Cite as: https://hdl.handle.net/21.11116/0000-000A-F487-A
Abstract
Background: Evening exposure to display light has been shown to prolong sleep latency and to have phase-shifting effects on circadian melatonin rhythms. All three photoreceptors (cones, rods and melanopsin-containing ganglion cells) contribute to the so-called non-image-forming (NIF) effects of light. To better understand isolated melanopsin-dependent NIF effects of evening display light, we generated light settings that matched cone excitation (metamers), but differed maximally in melanopsin contrast. Here, we aimed to observe melanopsin-dependent effects on sleep latency, melatonin concentration and melatonin onset as well as visual comfort in different luminance levels.

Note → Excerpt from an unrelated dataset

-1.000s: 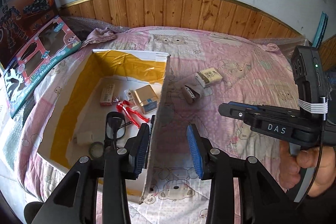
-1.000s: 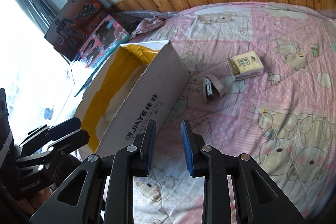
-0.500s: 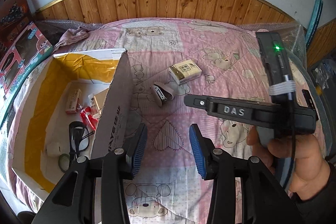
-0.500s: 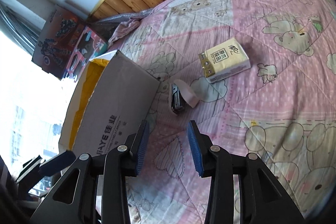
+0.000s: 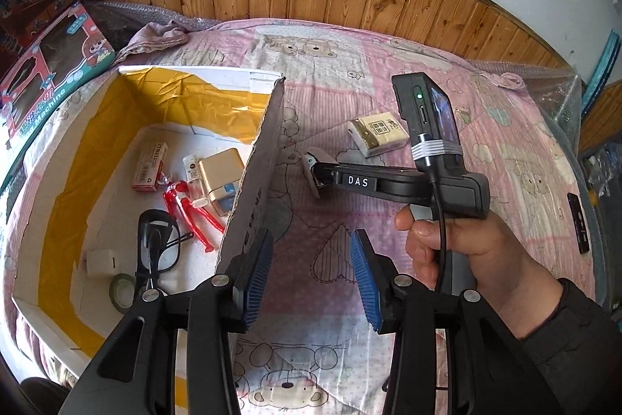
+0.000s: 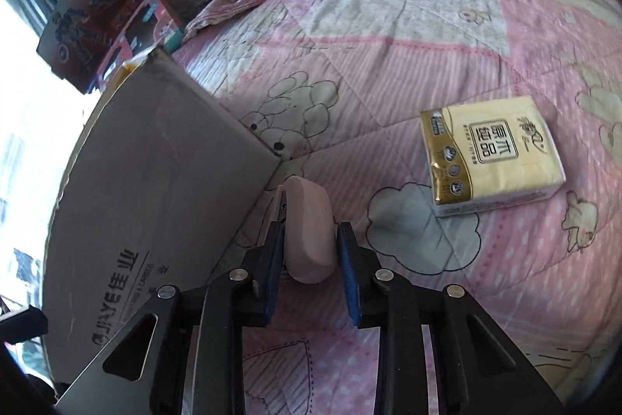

Methods: Seventy-two healthy, male participants completed a 2 -week study protocol. Volunteers were assigned to one of four groups, which differed in luminance levels (27 cd/m2-285 cd/m2). Within the four groups, each volunteer was exposed to a low melanopic (LM) and high melanopic (HM) condition. The metameric LM and HM differed in melanopic equivalent daylight illumination (mEDI): Group 1: mEDI 4 lx vs. mEDI 15 lx, Group 2: mEDI 9 lx vs. mEDI 33 lx, Group 3: mEDI 21 lx vs. mEDI 70 lx, Group 4: mEDI 48 lx vs. mEDI 146 lx. The two 17 h study protocols comprised 3.5 h of light exposure, starting 4 h before habitual bedtime, 8 h of bedtime and one hour of morning dim light. Poly-somnographically assessed sleep latency (time between lights off and first occurrence of sleep stage N2) was manually scored according to AASM. Before, during and after light exposure, salivary melatonin levels were measured in half-hourly intervals throughout scheduled wakefulness. To evaluate visual comfort, the volunteers filled in a Visual Comfort Questionnaire (e.g., acceptance of light situation, brightness, light color, and glare perception). Results: Sleep latency was significantly longer after HM than LM in Group 4 (p = 0.02). During HM, melatonin concentrations were significantly reduced in all groups compared to LM (Group 1: p < 0.01, Group 2: p = 0.02, Group 3: p < 0.01, Group 4: p < 0.02). Morning melatonin concentrations were significantly higher after HM in Groups 1 and 4 than after LM (p = 0.02, p < 0.01). Additionally, HM delayed melatonin onsets in Groups 1, 3 and 4 (p < 0.001, p = 0.02, p = 0.001). Group 3 preferred the light color during HM compared to LM (p < 0.01). There were no further significant light effects on visual comfort. Conclusions: We have first evidence for an isolated melanopsin -dependent impact of evening display light prolonging sleep latency and delaying melatonin onset. Further-more, relatively low melanopic irradiances of evening display light elicited NIF effects in the evening and morning. Therefore, since many people are exposed to display light in the evening and at night, reducing melanopic radiance may be a crucial key to reducing unwanted NIF effects of light. Using metameric display light allows manipulating melanopsin excitation independent of visual appearance.